[Saved entries]
==*==

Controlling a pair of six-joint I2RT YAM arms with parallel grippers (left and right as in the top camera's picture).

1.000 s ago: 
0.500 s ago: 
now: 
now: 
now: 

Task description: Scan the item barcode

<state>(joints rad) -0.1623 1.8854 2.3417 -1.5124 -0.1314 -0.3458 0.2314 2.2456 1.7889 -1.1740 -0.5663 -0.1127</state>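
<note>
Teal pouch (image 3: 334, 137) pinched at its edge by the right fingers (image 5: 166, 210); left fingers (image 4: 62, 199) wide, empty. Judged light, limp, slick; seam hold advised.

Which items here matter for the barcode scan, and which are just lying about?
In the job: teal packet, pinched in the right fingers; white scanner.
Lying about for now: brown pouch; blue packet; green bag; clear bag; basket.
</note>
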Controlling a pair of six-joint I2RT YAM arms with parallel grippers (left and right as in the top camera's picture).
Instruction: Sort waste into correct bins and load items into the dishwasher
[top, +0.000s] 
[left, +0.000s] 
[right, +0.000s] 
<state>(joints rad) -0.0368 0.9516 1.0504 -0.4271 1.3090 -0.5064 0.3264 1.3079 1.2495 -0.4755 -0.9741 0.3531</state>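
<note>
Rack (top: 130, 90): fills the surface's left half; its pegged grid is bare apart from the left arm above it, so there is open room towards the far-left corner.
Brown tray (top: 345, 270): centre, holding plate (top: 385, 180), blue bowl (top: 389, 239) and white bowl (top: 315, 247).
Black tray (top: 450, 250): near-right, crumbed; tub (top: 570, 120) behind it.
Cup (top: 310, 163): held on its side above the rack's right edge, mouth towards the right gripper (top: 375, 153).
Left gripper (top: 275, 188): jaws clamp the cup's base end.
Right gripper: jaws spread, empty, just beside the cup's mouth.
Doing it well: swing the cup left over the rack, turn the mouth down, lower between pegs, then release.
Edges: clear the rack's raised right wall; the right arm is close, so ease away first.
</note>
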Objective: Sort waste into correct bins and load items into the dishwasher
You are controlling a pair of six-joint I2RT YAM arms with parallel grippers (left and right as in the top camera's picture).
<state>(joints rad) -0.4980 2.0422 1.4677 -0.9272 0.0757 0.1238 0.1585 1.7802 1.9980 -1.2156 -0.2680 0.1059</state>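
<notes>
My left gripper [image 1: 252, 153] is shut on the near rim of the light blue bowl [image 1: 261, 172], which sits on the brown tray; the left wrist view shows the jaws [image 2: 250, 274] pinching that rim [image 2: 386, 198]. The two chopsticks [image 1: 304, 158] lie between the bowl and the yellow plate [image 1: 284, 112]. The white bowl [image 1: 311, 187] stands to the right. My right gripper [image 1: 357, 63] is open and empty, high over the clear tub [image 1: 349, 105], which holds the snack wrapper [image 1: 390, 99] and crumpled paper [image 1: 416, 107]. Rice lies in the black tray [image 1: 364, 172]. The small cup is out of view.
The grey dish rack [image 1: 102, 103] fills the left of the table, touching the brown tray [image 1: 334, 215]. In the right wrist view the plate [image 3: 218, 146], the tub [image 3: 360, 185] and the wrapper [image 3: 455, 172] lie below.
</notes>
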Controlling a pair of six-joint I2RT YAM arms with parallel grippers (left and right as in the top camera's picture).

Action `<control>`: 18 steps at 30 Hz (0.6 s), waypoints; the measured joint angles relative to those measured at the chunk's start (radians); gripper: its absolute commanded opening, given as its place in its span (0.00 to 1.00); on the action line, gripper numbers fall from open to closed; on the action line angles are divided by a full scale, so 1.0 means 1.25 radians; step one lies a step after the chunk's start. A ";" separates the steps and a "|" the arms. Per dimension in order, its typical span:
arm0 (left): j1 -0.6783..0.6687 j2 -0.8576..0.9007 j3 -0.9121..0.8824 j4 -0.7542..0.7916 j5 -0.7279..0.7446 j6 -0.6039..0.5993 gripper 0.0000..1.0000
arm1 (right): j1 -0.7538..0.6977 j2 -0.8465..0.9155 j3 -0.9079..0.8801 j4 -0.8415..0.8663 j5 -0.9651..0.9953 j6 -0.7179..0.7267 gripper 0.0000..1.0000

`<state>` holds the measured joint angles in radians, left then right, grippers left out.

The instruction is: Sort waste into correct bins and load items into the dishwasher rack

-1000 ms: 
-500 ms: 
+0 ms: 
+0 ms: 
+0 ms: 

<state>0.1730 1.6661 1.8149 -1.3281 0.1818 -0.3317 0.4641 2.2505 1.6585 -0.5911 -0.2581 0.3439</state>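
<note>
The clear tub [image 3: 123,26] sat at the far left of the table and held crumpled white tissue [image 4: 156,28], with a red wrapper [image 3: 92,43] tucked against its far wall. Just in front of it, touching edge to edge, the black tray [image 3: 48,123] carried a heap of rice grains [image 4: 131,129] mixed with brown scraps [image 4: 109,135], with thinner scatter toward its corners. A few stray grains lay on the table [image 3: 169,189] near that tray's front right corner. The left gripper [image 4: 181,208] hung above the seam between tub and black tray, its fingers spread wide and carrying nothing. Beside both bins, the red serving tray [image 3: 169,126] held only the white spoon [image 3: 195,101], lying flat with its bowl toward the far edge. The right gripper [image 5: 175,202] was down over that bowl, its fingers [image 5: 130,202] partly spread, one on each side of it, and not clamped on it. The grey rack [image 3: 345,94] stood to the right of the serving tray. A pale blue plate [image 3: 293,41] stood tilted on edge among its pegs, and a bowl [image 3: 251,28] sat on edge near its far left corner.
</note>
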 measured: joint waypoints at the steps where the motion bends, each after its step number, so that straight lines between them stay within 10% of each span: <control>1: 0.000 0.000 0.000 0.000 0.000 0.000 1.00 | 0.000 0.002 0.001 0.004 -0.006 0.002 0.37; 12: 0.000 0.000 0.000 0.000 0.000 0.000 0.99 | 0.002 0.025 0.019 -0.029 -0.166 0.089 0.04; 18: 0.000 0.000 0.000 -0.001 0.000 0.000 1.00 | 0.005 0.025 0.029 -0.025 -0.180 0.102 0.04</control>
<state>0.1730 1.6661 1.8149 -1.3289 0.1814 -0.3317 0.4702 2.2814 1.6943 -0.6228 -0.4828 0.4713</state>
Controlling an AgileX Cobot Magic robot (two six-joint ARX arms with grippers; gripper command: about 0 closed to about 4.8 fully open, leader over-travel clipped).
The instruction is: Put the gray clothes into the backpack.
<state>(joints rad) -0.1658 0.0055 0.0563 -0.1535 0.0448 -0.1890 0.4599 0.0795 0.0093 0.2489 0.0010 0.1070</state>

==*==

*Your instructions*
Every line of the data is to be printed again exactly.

*Answer to this exercise*
Controlling a pair of six-joint I2RT YAM arms with parallel grippers (left and right as in the top camera's picture).

1.000 s ago: 
0.500 s ago: 
now: 
now: 
now: 

Task description: Scan the item barcode

<state>(joints rad) -0.1623 1.8854 2.3417 -1.5124 -0.1314 -0.3458 0.2314 2.2456 1.7889 -1.1740 -0.5663 -0.1127</state>
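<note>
Teal pouch (image 3: 334, 137) pinched at its edge by the right fingers (image 5: 166, 210); left fingers (image 4: 62, 199) wide, empty. Judged light, limp, slick; seam hold advised.

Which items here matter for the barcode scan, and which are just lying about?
In the job: teal packet, pinched in the right fingers; white scanner.
Lying about for now: brown pouch; blue packet; green bag; clear bag; basket.
</note>
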Controlling a pair of six-joint I2RT YAM arms with parallel grippers (left and right as in the top camera's picture).
Instruction: Sort waste into correct bins and load items into the dishwasher
[top, +0.000s] 
[left, +0.000s] 
[right, +0.000s] 
<state>(joints rad) -0.0368 0.9516 1.0504 -0.4271 1.3090 -0.5064 0.3264 1.3079 1.2495 -0.4755 -0.9741 0.3531</state>
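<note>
Rack (top: 130, 90): fills the surface's left half; its pegged grid is bare apart from the left arm above it, so there is open room towards the far-left corner.
Brown tray (top: 345, 270): centre, holding plate (top: 385, 180), blue bowl (top: 389, 239) and white bowl (top: 315, 247).
Black tray (top: 450, 250): near-right, crumbed; tub (top: 570, 120) behind it.
Cup (top: 310, 163): held on its side above the rack's right edge, mouth towards the right gripper (top: 375, 153).
Left gripper (top: 275, 188): jaws clamp the cup's base end.
Right gripper: jaws spread, empty, just beside the cup's mouth.
Doing it well: swing the cup left over the rack, turn the mouth down, lower between pegs, then release.
Edges: clear the rack's raised right wall; the right arm is close, so ease away first.
</note>
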Objective: Sort waste into correct bins and load items into the dishwasher
You are controlling a pair of six-joint I2RT YAM arms with parallel grippers (left and right as in the top camera's picture).
<state>(joints rad) -0.4980 2.0422 1.4677 -0.9272 0.0757 0.1238 0.1585 1.7802 1.9980 -1.2156 -0.2680 0.1059</state>
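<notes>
My left gripper [image 1: 252, 153] is shut on the near rim of the light blue bowl [image 1: 261, 172], which sits on the brown tray; the left wrist view shows the jaws [image 2: 250, 274] pinching that rim [image 2: 386, 198]. The two chopsticks [image 1: 304, 158] lie between the bowl and the yellow plate [image 1: 284, 112]. The white bowl [image 1: 311, 187] stands to the right. My right gripper [image 1: 357, 63] is open and empty, high over the clear tub [image 1: 349, 105], which holds the snack wrapper [image 1: 390, 99] and crumpled paper [image 1: 416, 107]. Rice lies in the black tray [image 1: 364, 172]. The small cup is out of view.
The grey dish rack [image 1: 102, 103] fills the left of the table, touching the brown tray [image 1: 334, 215]. In the right wrist view the plate [image 3: 218, 146], the tub [image 3: 360, 185] and the wrapper [image 3: 455, 172] lie below.
</notes>
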Controlling a pair of six-joint I2RT YAM arms with parallel grippers (left and right as in the top camera's picture).

Action `<control>`: 18 steps at 30 Hz (0.6 s), waypoints; the measured joint angles relative to those measured at the chunk's start (radians); gripper: its absolute commanded opening, given as its place in its span (0.00 to 1.00); on the action line, gripper numbers fall from open to closed; on the action line angles are divided by a full scale, so 1.0 means 1.25 radians; step one lies a step after the chunk's start. A ";" separates the steps and a "|" the arms. Per dimension in order, its typical span:
arm0 (left): j1 -0.6783..0.6687 j2 -0.8576..0.9007 j3 -0.9121..0.8824 j4 -0.7542..0.7916 j5 -0.7279..0.7446 j6 -0.6039..0.5993 gripper 0.0000..1.0000
arm1 (right): j1 -0.7538..0.6977 j2 -0.8465..0.9155 j3 -0.9079..0.8801 j4 -0.8415..0.8663 j5 -0.9651..0.9953 j6 -0.7179..0.7267 gripper 0.0000..1.0000

`<state>` holds the measured joint angles in radians, left then right, grippers left out.

The instruction is: Sort waste into correct bins and load items into the dishwasher rack

-1000 ms: 
-500 ms: 
+0 ms: 
+0 ms: 
+0 ms: 

<state>0.1730 1.6661 1.8149 -1.3281 0.1818 -0.3317 0.4641 2.2505 1.6585 -0.5911 -0.2581 0.3439</state>
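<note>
The clear tub [image 3: 123,26] sat at the far left of the table and held crumpled white tissue [image 4: 156,28], with a red wrapper [image 3: 92,43] tucked against its far wall. Just in front of it, touching edge to edge, the black tray [image 3: 48,123] carried a heap of rice grains [image 4: 131,129] mixed with brown scraps [image 4: 109,135], with thinner scatter toward its corners. A few stray grains lay on the table [image 3: 169,189] near that tray's front right corner. The left gripper [image 4: 181,208] hung above the seam between tub and black tray, its fingers spread wide and carrying nothing. Beside both bins, the red serving tray [image 3: 169,126] held only the white spoon [image 3: 195,101], lying flat with its bowl toward the far edge. The right gripper [image 5: 175,202] was down over that bowl, its fingers [image 5: 130,202] partly spread, one on each side of it, and not clamped on it. The grey rack [image 3: 345,94] stood to the right of the serving tray. A pale blue plate [image 3: 293,41] stood tilted on edge among its pegs, and a bowl [image 3: 251,28] sat on edge near its far left corner.
</note>
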 measured: joint waypoints at the steps where the motion bends, each after its step number, so that straight lines between them stay within 10% of each span: <control>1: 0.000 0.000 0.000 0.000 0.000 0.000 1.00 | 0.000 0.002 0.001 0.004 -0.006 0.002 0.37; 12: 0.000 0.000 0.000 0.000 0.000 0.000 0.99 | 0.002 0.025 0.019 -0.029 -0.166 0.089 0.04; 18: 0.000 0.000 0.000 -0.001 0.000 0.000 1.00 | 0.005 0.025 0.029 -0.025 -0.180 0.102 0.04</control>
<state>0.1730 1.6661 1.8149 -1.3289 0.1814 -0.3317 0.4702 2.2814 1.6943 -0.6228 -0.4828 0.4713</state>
Controlling an AgileX Cobot Magic robot (two six-joint ARX arms with grippers; gripper command: about 0 closed to about 4.8 fully open, leader over-travel clipped).
The instruction is: Put the gray clothes into the backpack.
<state>(joints rad) -0.1658 0.0055 0.0563 -0.1535 0.0448 -0.1890 0.4599 0.0795 0.0093 0.2489 0.0010 0.1070</state>

The answer contains nothing more.